==== Data excerpt ====

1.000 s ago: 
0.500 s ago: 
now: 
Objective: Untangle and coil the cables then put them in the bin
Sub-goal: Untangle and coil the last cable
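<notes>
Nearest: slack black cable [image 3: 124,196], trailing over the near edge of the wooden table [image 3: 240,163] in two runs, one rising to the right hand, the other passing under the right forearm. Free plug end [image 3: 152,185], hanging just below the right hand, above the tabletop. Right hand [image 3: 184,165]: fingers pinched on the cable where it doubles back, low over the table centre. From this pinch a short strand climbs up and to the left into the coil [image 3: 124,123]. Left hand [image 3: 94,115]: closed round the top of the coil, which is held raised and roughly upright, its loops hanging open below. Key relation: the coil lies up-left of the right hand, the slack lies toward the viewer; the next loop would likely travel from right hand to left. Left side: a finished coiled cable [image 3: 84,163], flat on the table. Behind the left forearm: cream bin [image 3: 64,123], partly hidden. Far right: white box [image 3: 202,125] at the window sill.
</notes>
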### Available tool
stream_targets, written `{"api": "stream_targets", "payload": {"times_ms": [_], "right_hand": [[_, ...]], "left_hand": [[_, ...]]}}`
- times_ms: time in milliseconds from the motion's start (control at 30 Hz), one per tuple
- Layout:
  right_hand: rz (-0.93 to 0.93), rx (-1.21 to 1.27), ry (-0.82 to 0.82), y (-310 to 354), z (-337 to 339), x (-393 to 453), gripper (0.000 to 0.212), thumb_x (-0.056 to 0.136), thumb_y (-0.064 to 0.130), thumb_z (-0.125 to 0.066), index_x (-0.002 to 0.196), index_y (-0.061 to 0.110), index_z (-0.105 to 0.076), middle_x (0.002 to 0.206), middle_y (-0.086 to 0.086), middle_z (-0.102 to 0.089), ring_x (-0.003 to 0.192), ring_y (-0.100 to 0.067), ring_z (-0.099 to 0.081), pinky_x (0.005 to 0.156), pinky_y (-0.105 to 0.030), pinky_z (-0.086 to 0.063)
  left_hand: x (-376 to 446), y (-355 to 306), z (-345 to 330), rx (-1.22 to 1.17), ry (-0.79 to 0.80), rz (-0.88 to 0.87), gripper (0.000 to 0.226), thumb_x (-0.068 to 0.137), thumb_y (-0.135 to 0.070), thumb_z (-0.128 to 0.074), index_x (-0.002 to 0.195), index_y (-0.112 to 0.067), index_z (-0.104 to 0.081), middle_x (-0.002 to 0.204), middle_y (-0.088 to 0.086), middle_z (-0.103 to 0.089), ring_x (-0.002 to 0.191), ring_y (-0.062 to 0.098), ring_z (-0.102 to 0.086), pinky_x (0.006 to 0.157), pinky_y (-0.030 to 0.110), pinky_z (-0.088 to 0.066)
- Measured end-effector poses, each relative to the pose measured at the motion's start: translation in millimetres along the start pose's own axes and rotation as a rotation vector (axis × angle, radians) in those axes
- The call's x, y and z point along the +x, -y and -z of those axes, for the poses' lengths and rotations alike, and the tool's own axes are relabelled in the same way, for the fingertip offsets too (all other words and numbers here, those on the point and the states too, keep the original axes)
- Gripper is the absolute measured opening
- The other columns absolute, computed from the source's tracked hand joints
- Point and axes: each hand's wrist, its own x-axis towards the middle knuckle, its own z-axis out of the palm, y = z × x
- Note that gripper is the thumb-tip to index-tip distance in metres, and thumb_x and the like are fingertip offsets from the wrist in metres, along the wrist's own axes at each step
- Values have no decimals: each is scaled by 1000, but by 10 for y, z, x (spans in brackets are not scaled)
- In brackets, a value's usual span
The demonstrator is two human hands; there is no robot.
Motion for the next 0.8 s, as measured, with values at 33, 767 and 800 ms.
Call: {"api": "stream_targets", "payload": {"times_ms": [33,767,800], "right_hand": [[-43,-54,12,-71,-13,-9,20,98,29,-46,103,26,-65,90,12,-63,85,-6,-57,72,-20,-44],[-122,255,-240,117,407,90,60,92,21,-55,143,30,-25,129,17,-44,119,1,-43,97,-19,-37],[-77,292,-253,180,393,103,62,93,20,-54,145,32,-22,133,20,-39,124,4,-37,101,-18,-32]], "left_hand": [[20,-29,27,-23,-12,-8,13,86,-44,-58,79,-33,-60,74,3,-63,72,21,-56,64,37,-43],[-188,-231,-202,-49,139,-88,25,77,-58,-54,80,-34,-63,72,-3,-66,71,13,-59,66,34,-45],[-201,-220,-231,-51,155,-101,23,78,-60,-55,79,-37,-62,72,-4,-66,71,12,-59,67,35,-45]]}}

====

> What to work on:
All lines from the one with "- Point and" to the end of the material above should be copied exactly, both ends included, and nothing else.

> Output below:
- Point and axes: each hand's wrist, its own x-axis towards the middle knuckle, its own z-axis out of the palm, y = z × x
- Note that gripper is the thumb-tip to index-tip distance in metres, and thumb_x and the like are fingertip offsets from the wrist in metres, along the wrist's own axes at each step
- Values have no decimals: each is scaled by 1000, but by 10 for y, z, x (spans in brackets are not scaled)
- In brackets, a value's usual span
The demonstrator is two human hands; there is no robot.
Motion for the next 0.8 s, as measured, with values at 33, 767 and 800 ms.
Call: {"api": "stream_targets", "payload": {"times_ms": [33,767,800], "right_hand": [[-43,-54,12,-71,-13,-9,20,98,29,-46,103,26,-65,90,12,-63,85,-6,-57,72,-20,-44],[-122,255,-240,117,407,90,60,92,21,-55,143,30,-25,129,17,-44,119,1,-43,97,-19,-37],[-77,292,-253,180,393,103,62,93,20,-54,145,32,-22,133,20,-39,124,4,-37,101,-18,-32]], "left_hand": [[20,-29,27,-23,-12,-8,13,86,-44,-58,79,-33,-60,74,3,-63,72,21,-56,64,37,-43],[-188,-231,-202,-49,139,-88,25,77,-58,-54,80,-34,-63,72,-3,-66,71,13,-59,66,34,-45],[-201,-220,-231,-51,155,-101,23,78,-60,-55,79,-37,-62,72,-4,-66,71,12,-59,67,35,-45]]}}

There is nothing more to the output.